那老板也不耽搁,急匆匆出来,笑道:“闫公子,可是还什么昨日忘记交代了?您只管说。”
闫伯文摆摆手:“我今日是受哥嫂所托,来给老板您送请帖来的。”说着拿出一张摹金大红请帖。
老板一愣,连忙接过请帖,笑道:“这……这是将军的意思?”
闫伯文点点头:“正是。”
老板反反复复看了会儿请帖,像什么宝贝一般,这才妥帖收好请帖,同闫伯文道:“还请闫公子帮我谢过将军,我一定如期上门叨唠。”

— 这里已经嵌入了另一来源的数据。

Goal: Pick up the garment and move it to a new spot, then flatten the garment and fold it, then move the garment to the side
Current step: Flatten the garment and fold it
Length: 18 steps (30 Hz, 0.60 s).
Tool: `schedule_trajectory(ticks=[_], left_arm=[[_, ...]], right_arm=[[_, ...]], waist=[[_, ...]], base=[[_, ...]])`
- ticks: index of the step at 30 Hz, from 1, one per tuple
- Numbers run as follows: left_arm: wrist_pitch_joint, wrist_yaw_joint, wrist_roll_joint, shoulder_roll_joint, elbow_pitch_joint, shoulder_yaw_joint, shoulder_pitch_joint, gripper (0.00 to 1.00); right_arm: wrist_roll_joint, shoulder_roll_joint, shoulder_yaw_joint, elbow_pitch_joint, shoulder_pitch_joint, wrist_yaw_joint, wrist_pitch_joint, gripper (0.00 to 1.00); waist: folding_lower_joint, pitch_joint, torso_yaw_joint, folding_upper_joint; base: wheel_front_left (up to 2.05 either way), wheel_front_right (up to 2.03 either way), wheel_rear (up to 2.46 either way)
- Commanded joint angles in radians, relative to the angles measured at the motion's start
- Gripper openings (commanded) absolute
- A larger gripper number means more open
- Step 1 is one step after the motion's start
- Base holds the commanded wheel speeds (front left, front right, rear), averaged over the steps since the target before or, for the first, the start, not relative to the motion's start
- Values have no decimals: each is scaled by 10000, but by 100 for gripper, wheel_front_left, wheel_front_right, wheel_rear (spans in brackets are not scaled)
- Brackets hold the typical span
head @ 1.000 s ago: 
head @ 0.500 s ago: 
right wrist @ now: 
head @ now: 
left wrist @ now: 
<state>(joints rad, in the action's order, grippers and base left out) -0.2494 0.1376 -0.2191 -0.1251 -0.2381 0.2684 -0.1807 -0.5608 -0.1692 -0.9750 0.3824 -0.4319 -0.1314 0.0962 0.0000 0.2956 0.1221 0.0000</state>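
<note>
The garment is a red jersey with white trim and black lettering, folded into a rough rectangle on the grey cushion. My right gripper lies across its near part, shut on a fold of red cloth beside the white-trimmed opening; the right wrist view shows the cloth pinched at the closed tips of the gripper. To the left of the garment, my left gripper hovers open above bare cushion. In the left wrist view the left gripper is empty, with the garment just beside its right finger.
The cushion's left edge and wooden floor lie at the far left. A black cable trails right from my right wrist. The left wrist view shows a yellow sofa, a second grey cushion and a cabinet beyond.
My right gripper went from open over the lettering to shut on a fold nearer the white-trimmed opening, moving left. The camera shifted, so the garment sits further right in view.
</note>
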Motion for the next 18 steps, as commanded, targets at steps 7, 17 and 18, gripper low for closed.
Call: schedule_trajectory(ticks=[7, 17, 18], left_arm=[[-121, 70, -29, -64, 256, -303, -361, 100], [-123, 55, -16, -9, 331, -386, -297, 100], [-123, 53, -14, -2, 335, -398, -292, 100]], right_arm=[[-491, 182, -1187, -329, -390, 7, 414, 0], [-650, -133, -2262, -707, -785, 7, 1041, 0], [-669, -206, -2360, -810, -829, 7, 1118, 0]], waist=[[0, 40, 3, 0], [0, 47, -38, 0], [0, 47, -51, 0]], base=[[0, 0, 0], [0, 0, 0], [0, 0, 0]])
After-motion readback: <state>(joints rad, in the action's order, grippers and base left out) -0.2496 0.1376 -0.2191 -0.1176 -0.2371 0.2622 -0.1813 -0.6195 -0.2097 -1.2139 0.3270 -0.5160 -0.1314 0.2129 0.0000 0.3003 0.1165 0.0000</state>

等第二日,这事沸沸扬扬的传开了,一时间,大街小巷众人见着知夏知秋几人就围上去问这宴席可还有什么缺的,一个个恨不得拿出全家身家去换张薄薄的请帖,吓得知夏几人一时都不敢出门。
闫伯武也无奈,在军队里他只想着打胜仗了早些时日回家,就算被封了将军,兄弟们也不过对他恭敬些,这些突如其来的热情让他有些手足无措。
魏清妍看着几人这模样忍不住的笑,前几日知夏伯文几人出个门回来个个都是洋洋得意的,这才几日,就吃不消了,看来个个都不是空享福的主啊。
只不过这宴席要请谁来,众人早已商议好,平日里相熟的人家是不能少的,还有随闫伯武回来的几个亲卫,魏清妍的绣庄的绣娘,此外县令那儿也省不了跑一趟。
如此粗粗算下来,来的人还真不少。
这两日秋雨连绵,天气阴阴沉沉的。几人把宴席日子定在十月初七,好在提前一两天,这雨水总算是下尽了,阳光明媚,天气大好。
这日,天香楼那边把桌椅托送了来。魏清妍怕人手不够,提前叫了兰儿来帮忙,柔儿自告奋勇也要来帮忙,魏清妍推辞不过,便答应了。
兰儿和知夏要出门采买食材,魏清妍将早些拟好的单子交予二人,还想嘱咐些什么,却见面前的兰儿不知看到什么,不屑的撇撇嘴。魏清妍转身看去,闫伯武和闫伯文在摆放桌子,一旁柔儿笑着不知在说些什么。
魏清妍淡笑着摇了摇头,催着两人出了门。又进门拿了桌布来,好大一张,她一人铺展开来铺在摆放好的酒桌上,身后一人接过她手中的一角:“怎么一人埋头干活?”
她回头,看见是闫伯武,回道:“知夏和兰儿出门采买去了。”
闫伯武回头看了眼:“柔儿不是来帮忙的吗,你这两天忙上忙下的,也累坏了,这些就放着让旁人来吧,”说着利落铺好桌子,又问:“小安可醒了?”
闫伯武如今三句话不离儿子,魏清妍笑道:“早醒了,朱大娘看着呢。”
闫伯武放下手里的桌布,拉着魏清妍就往后院去:“这些他们会弄,走,去看看儿子。”